**Problem requirements**
Report back each line of the data that contains the word "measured".

[[ Stored data, beginning ]]

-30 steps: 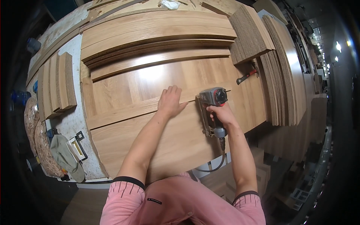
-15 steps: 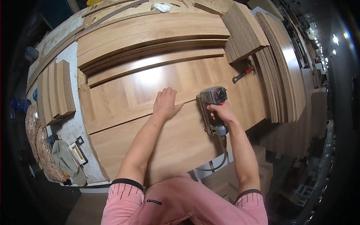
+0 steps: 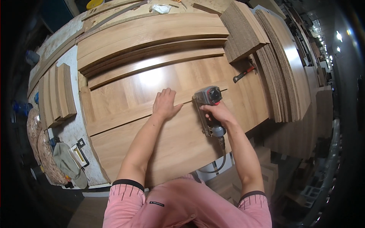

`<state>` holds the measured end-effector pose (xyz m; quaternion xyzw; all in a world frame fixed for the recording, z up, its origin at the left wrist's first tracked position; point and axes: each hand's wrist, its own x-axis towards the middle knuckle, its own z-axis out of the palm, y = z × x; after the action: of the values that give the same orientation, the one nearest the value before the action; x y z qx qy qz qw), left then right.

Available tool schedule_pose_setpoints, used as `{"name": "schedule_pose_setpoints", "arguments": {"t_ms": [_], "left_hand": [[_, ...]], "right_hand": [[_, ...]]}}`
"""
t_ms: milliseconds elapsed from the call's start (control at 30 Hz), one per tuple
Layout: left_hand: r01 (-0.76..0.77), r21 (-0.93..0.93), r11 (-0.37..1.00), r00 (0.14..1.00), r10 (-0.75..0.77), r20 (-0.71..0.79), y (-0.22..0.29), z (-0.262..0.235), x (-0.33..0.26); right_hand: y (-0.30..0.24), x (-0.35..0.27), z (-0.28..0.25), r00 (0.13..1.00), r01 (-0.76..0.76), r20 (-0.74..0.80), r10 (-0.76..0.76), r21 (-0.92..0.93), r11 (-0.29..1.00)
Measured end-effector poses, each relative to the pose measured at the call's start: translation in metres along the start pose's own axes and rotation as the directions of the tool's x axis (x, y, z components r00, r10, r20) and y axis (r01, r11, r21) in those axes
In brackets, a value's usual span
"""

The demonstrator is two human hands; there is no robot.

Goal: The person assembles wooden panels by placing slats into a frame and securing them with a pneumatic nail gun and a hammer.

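My right hand [image 3: 218,113] is wrapped round the handle of a grey and black nail gun [image 3: 207,97], whose air hose [image 3: 223,154] hangs off the near edge. The gun's nose stands over the dark seam that runs across the wood-grain boards. Beside it, my left hand [image 3: 165,104] lies flat with fingers stretched across that seam. Under it are the near wood-grain board [image 3: 159,142] and the board beyond [image 3: 118,100]. What the gun's tip touches is hidden behind its body.
Stacked long planks [image 3: 152,32] lie at the far side. Chipboard panels [image 3: 281,68] stand at the right, with a hammer [image 3: 244,74] before them. Short boards [image 3: 57,95], a cap [image 3: 69,163] and a bag of shavings [image 3: 43,148] are at the left.
My right hand has carried the nail gun a little to the left and away from me, nearer my left hand. The left hand has hardly moved.
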<state>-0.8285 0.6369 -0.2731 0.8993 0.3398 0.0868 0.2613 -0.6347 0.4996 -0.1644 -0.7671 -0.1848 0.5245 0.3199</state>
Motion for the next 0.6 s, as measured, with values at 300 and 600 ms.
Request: {"name": "schedule_pose_setpoints", "arguments": {"t_ms": [300,600], "left_hand": [[-0.066,-0.014,0.998,0.998,0.067,0.022,-0.016,-0.003,-0.008],[0.269,0.238,0.933,0.962,-0.249,-0.112,-0.167,-0.127,-0.186]], "right_hand": [[0.07,-0.054,0.066,0.852,0.419,-0.142,-0.505,-0.394,0.818],[0.128,-0.066,0.094,0.859,0.302,-0.209,-0.467,-0.53,0.792]]}}
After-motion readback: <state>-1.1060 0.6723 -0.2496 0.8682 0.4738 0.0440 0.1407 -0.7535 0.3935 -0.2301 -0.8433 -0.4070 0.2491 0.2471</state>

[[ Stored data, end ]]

**Response to this exercise**
`<state>` holds the measured end-effector pose (xyz m; quaternion xyzw; all in a world frame fixed for the recording, z up, its origin at the left wrist's first tracked position; point and axes: each hand's wrist, its own x-axis towards the middle knuckle, its own z-axis out of the palm, y = z × x; after the action: of the values that give the same orientation, the one nearest the value before the action; x y z qx qy qz qw), left then right.
Measured end-effector poses, each relative to the pose measured at the call's start: translation in metres along the start pose's own axes and rotation as the directions of the tool's x axis (x, y, z components r00, r10, r20) and y axis (r01, r11, r21) in those axes
Motion for the next 0.6 s, as measured, with values at 300 and 600 ms.

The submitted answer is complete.